I have a multi column index on RC,df. These queries take lots of time and the queries spend most of the time "Sending data"

I'm running this on 8core MacPro with 12GB of RAM. I'm a single user of this machine and this task is the primary task therefore I can dedicate all the RAM to MySQL. All tables are MyISAM (I can convert them if that would increase teh speed of my queries).

I would appreciate any recommendations on how to speed up these queries. Should I change some settings, indices, queries....

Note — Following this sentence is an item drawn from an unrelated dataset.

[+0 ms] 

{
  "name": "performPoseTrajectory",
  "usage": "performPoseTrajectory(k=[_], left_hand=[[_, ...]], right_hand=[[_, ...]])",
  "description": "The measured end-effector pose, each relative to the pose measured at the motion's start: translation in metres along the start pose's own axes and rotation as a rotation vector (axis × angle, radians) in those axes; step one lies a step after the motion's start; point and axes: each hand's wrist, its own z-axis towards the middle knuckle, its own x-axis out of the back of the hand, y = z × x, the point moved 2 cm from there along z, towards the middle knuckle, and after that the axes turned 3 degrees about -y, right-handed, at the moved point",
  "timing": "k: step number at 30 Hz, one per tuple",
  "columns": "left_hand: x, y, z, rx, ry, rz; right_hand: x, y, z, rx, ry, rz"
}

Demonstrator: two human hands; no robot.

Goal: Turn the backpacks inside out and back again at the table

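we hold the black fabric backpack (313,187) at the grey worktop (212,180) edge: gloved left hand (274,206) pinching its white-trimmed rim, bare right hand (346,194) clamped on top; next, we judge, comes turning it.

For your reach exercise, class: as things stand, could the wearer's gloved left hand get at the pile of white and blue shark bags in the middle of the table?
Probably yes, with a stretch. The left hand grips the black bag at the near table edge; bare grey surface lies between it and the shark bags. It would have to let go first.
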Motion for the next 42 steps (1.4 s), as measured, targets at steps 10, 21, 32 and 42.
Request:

In each of these queries I expect to get back ~ 50 million records. Note that splitting the table into two tables one containing experimental and one containing control observation is not an option due to administrative reasons.

Here is the output of:

explain select b0, t0 from results_1mregr_c_ew_f  where RC="C" and df>60
+----+-----------+---------------------+-----+-------------+---+-------+----+-------+-----------+
| id |select_type|table                |type |possible_keys|key|key_len|ref |rows   |Extra      |
+----+-----------+---------------------+-----+-------------+---+-------+----+-------+-----------+
|  1 |SIMPLE     |results_1mregr_c_ew_f|range|ff           |ff |11     |NULL|6251121|Using where|
+----+-----------+---------------------+-----+-------------+---+-------+----+-------+-----------+

Here is the output from:

show indexes from results_1mregr_c_ew_f;
+-----------------------+------------+----------+--------------+-------------+-----------+-------------+----------+--------+------+------------+---------+
| Table                 | Non_unique | Key_name | Seq_in_index | Column_name | Collation | Cardinality | Sub_part | Packed | Null | Index_type | Comment |
+-----------------------+------------+----------+--------------+-------------+-----------+-------------+----------+--------+------+------------+---------+
| results_1mregr_c_ew_f |          0 | PRIMARY  |            1 | id          | A         |    50793996 |     NULL | NULL   |      | BTREE      |         |
| results_1mregr_c_ew_f |          1 | ff       |            1 | RC          | A         |           3 |     NULL | NULL   |      | BTREE      |         |
| results_1mregr_c_ew_f |          1 | ff       |            2 | df          | A         |         120 |     NULL | NULL   |      | BTREE      |         |
+-----------------------+------------+----------+--------------+-------------+-----------+-------------+----------+--------+------+------------+---------+

Here is the output from:

CREATE TABLE `results_1mregr_c_ew_f` (
  `b0` double NOT NULL COMMENT '    ',
  `s0` double NOT NULL,
  `t0` double NOT NULL,
  `b1` double NOT NULL,
  `s1` double NOT NULL,
  `t1` double NOT NULL,
  `b2` double NOT NULL,
  `s2` double NOT NULL,
  `t2` double NOT NULL,
  `b3` double NOT NULL,
  `s3` double NOT NULL,
  `t3` double NOT NULL,
  `b4` double NOT NULL,
  `s4` double NOT NULL,
  `t4` double NOT NULL,
  `AD` char(4) NOT NULL,
  `chisq` double NOT NULL,
  `RC` char(7) NOT NULL,
  `colq` varchar(255) NOT NULL,
  `df` int(11) NOT NULL,
  `ncol` int(11) NOT NULL,
  `id` int(10) unsigned NOT NULL AUTO_INCREMENT,
  `p1` float NOT NULL,
  `p2` float NOT NULL,
  `p3` float NOT NULL,
  `p4` float NOT NULL,
  PRIMARY KEY (`id`),
  KEY `ff` (`RC`,`df`)
) ENGINE=MyISAM AUTO_INCREMENT=50793997 DEFAULT CHARSET=ascii |

解决方案

Something has to be seriously wrong for your query to be taking 2 hours to execute when I can do the same thing in under 60 seconds on similar hardware.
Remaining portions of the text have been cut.